Residents only moved into the seniors’ community in 2009, and it’s taken some time for them to build up their gardens, but now they’re ready to welcome the public.

“We moved in, in 2009 and started our gardens from scratch,” explains Nora Jukes, owner of one of the Grandview Heights’ gardens and organizer of the garden tour during its first 15 years.

“It takes several years for the gardens to mature,” adds Freyja ManySkies, who was garden tour co-coordinator from 2006 to 2015.

Jukes had intended to retire after last year and ManySkies retired from the garden tour in 2015, but they both came back to help with this year’s tour after there were a few cancellations and the organizing committee needed help finding replacement gardens.

“It happens every year,” says ManySkies. “There’s always cancellations.”

When looking for gardens to include in the tour, ManySkies says they look for diversity.

“We try to get across the point that every garden doesn’t have to be like this manicured, perfect, absolutely stunning specimen that comes off the cover of some magazine, but it has to have some kind of features or something that makes it notable, but it doesn’t have to be meticulously perfect,” she says.

Two gems on this year’s tour are in Genelle.

The first is the garden of Libby and Wayne Weaver, which features “whimsical sculptures,” a pond, a gazebo, stone walkways and a veggie garden.

“It’s really extensive and interesting,” says ManySkies.

The second is the garden at the Genelle B&B. It features fruit trees, vines, berries, “a stately willow,” a greenhouse and a shrub-encircled sanctuary.

Something else new this year is that two public Castlegar Communities in Bloom gardens will be featured.

The White Garden, located in downtown Castlegar, and the Millennium Park Garden are both stops on this year’s tour. The stop at Millennium Park offers people a spot to enjoy a packed lunch.

“[The park] is an absolutely perfect spot for picnics, because often people come from out of town and they want to have a picnic spot,” says ManySkies.

In the same area of town, participants will find Marcy and Mile Sofonoff’s garden.

“It’s a beginner’s garden; just a couple of years in the making,” explains Jukes. “But her husband has built a lot of raised beds, and a fountain and all sorts of neat stuff in the back.”

The garden features a variety of grasses, perennials and annuals, and the Wind River Quartet will play there from 10 a.m. to noon.

The ninth stop on this year’s tour was also part of last year’s tour.

Kat and Bruce Enn’s garden won the Canadian National First Prize in the 2016 Communities in Bloom, Home Hardware sponsored, Back Yard Contest.
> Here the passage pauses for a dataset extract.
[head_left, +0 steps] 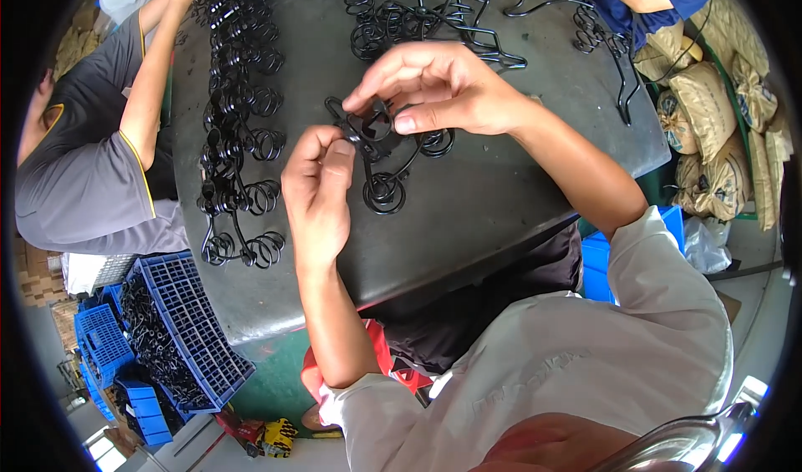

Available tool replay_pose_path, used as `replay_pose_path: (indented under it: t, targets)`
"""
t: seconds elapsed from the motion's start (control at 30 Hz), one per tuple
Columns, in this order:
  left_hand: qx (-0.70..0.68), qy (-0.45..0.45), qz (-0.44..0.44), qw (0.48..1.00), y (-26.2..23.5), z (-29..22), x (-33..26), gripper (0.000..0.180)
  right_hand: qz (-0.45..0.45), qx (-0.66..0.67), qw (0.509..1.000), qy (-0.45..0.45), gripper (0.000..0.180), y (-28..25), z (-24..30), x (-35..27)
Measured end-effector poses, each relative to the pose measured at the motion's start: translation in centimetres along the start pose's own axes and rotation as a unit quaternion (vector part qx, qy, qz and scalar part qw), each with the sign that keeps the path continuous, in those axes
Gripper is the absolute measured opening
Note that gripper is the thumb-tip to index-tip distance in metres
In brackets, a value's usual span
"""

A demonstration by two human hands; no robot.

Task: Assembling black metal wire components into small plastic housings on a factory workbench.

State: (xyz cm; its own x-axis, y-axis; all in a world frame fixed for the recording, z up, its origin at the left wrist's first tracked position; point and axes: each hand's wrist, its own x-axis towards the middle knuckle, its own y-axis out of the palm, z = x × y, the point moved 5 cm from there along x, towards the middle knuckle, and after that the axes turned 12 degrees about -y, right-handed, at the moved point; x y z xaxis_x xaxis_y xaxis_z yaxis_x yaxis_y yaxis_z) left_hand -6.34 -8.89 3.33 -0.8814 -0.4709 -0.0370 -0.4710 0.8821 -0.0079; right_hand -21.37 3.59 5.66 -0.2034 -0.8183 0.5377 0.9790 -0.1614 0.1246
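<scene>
Over the near half of the table, both my hands meet at a black coiled wire piece point(384, 192) with loops at its lower end. My left hand point(322, 188) pinches its upper part between thumb and bent fingers. My right hand point(459, 92) curves over it from the right, with thumb and fingertips on either side of a small black curved clip point(378, 123). The clip sits against the top of the wire piece; whether the two are joined I cannot tell.
A long row of black coiled wire pieces point(242, 121) lies along the table's left side. More wire pieces point(418, 25) lie at the far side. Co-workers sit left and far right. Blue crates point(196, 330) with black parts stand lower left; woven sacks point(702, 109) lean at right.
</scene>
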Motion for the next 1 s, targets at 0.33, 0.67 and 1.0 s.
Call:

Since last year, Kat has also added several new features to the garden.

ManySkies says that while they usually try not to include the same garden two years in a row, it’s not unheard of.
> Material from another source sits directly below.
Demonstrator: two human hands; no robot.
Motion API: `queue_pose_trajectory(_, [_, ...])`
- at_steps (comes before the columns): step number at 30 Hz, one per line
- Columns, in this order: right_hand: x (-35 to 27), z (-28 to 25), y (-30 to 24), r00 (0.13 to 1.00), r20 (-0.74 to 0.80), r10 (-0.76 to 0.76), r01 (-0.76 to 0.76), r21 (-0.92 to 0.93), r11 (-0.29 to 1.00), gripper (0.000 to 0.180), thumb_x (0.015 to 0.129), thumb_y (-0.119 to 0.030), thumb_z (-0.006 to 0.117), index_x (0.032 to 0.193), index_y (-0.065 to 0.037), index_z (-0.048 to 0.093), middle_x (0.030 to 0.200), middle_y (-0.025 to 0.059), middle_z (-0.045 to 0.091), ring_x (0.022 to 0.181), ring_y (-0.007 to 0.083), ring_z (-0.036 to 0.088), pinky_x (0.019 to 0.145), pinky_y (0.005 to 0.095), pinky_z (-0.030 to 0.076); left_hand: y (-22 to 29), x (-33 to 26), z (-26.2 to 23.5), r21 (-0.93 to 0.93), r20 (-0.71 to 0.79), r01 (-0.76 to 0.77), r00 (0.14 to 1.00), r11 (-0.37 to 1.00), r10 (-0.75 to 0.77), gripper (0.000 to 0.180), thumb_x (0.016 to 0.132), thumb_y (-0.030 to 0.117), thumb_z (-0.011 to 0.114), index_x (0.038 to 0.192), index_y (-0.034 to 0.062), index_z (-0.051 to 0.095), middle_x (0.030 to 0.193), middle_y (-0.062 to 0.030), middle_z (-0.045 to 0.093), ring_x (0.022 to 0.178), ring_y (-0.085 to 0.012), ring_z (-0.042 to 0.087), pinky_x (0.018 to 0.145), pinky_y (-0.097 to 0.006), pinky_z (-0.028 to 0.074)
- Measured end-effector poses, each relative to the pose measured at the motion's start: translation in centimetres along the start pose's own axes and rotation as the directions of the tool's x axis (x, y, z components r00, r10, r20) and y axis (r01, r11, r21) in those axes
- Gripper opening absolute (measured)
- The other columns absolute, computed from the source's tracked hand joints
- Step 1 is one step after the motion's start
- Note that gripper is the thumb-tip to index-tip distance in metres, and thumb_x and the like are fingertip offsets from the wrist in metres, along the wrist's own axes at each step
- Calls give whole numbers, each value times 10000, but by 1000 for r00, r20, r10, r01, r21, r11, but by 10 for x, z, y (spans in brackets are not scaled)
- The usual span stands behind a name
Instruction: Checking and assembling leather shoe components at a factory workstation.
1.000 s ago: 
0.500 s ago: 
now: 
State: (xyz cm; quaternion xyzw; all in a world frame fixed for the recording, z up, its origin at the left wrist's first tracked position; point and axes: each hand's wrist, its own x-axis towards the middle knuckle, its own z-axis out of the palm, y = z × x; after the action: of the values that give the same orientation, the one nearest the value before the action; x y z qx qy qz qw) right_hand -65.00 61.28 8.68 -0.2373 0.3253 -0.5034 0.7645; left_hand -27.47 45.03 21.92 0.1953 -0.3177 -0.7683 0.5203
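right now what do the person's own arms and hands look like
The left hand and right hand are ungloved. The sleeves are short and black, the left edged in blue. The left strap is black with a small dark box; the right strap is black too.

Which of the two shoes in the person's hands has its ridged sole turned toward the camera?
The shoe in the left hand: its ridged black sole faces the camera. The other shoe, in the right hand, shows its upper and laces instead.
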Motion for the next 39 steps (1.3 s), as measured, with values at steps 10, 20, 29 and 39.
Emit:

“We try not to repeat gardens, but we have repeated them when they’ve been exceptional or they’ve done a lot and they’ve changed,” she says.

This is the 16th annual Castlegar &Area Garden Tour and it will take place Sunday, June 25 from 9 a.m. to 4 p.m.

Brochures for the self-guided tour can be picked up from the following locations:

• Castlegar &District Public Library (1005 3rd St.)

• Castlegar Visitors Centre (open Sunday, 1995 6th Ave.)

• Safeway (open Sunday, 1721 Columbia Ave.)

• Kootenay Market (open Sunday, 635 Columbia Ave.)

• Home Hardware (open Sunday, 652 18th St.)

• Mitchell Supply — TIM-BR MART (0pen Sunday, 490 13th Ave.)

• Community Complex (2101 6th Ave.)

• Castlegar City Hall (460 Columbia Ave.)

• Crumbs Bakery (635 Columbia Ave.)

• Dawn’s Early Rising Sunshine Café (2305 Columbia Ave.)

When getting to the three Grandview Heights’ gardens featured on the tour, do not follow the map on the brochure and take 43rd Street. Instead, take Minto Road to 14th Avenue, go right onto 14th Avenue and then turn right onto 16th Avenue.